Diverso è risultato invece il percorso di Gibilterra, territorio britannico su cui la Spagna rivendica la propria sovranità. Uscita vittoriosa da una battaglia legale iniziata nel 1997 e passata per modifiche statutarie di UEFA e FIFA. Nel mezzo, le minacce di boicottaggio da parte della Spagna e i ricorsi al TAS. Nel 2013 la federcalcio gibraltarese aveva ottenuto un primo importante traguardo con l’ammissione alla UEFA e la partecipazione alle qualificazioni per l’Europeo 2016. Il 13 maggio 2016 ha chiuso il proprio iter diventando il 211° membro FIFA con il 93% dei voti favorevoli (172 sì e 12 no). Norme UEFA sui criteri d’ingresso, modificate proprio dopo la questione di Gibilterra, impediscono però alla Groenlandia di accedere alla UEFA. Proprio per questa ragione è stata fatta domanda alla CONCACAF, che però ha liquidato l’offerta con decisione. Sorge un dubbio: il rifiuto è legato alle notizie che hanno coinvolto Donald Trump?

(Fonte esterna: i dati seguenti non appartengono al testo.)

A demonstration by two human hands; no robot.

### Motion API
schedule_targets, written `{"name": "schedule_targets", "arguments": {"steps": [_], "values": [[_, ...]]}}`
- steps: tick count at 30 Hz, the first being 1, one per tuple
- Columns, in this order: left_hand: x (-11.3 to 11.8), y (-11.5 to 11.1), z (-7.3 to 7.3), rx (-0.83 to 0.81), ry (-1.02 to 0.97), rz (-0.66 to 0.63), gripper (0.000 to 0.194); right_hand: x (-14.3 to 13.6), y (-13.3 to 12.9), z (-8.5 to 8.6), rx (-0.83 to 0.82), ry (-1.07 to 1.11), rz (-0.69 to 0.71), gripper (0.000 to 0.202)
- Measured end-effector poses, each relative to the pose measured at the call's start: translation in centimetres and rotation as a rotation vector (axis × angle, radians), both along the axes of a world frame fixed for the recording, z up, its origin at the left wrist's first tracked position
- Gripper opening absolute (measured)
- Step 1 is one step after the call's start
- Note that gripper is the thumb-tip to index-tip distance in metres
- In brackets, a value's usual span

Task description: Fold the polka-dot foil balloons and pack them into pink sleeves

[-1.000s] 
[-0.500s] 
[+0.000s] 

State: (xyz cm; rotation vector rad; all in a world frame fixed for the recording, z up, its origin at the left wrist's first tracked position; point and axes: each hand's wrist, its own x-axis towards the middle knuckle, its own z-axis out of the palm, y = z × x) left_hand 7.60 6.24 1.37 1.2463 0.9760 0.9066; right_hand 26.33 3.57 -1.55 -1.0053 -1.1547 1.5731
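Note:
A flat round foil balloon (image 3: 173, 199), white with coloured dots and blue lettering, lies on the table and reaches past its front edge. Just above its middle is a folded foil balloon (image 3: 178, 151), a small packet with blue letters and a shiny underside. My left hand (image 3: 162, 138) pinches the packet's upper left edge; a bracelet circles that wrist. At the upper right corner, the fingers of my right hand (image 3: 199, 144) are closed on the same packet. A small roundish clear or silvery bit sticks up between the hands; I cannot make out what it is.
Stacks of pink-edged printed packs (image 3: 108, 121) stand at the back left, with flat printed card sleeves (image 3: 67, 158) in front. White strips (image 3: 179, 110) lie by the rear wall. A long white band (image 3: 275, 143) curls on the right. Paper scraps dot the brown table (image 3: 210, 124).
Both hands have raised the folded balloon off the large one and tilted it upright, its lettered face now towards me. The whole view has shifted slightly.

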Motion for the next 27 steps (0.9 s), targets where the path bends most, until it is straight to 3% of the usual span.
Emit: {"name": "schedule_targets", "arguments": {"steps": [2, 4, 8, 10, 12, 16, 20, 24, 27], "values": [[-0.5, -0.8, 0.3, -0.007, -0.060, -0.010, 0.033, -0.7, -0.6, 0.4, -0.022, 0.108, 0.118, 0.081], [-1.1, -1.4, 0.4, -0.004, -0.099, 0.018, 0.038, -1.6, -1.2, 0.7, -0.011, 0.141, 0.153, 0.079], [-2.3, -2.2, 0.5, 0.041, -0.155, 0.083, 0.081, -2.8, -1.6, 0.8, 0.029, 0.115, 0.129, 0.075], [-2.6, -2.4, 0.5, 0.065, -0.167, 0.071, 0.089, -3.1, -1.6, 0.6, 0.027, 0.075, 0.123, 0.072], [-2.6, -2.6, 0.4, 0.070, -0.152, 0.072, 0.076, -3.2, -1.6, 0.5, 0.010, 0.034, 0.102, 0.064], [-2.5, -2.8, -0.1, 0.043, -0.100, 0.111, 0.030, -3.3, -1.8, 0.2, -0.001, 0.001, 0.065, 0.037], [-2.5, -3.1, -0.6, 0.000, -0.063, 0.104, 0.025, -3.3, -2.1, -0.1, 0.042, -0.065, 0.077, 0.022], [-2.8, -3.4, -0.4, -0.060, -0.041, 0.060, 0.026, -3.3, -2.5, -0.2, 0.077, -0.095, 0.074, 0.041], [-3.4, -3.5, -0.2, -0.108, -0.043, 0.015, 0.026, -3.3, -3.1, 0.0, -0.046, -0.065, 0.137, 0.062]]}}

La CONCACAF teme Donald Trump?

“Una necessità assoluta per la sicurezza nazionale americana”: così Trump ha definito la Groenlandia. Già nel 1946 Truman tentò di acquistare l’isola. Trump, che aveva rilanciato l’ipotesi nel 2019, è tornato sul tema dopo il nuovo insediamento. Dietro a questa storia, oltre a evidenti manie di grandezza, ci sono anche interessi strategici e militari. La Groenlandia si trova in uno specifico quadrante chiamato GIUK-Gap, zona strategica per chi vuole monitorare i sottomarini russi. La base di Pituffik, in particolare, consente di controllare l’intero spazio aereo nordamericano e di sorvegliare possibili lanci missilistici dalla Russia. Il riscaldamento globale ha aperto nuove rotte commerciali e reso accessibili giacimenti finora intoccati, ricchi di risorse strategiche.

Controllarla sarebbe quindi molto importante per Trump. Il legame con la CONCACAF, però, non è solo teorico. L’isola ricerca una totale autonomia e questa passa anche attraverso l’indipendenza calcistica. L’allenatore della nazionale Morten Rutkjær in seguito al rifiuto della domanda ha dichiarato che:

La Groenlandia ha il dovere di dimostrare che la CONCACAF ha preso la decisione sbagliata. Continueremo con la stessa determinazione, rafforzando ogni livello del sistema e mantenendo viva l’ambizione di competere a livello internazionale.

La KAK non ha intenzione di fermarsi ed è convinta di poter ottenere accordi che consentirebbero alla nazionale di giocare match casalinghi in Canada, Islanda e Stati Uniti. La decisione della CONCACAF potrebbe legarsi dunque alla volontà di evitare un distaccamento dalla Danimarca che a quel punto sarebbe totale. L’idea sembra essere quella di farle mantenere i legami con la Danimarca, così da delegittimare un eventuale attacco di Trump. Questa la strategia della CONCACAF che, però, ha negato a un popolo la possibilità di rappresentarsi sul campo, come ogni altra nazione.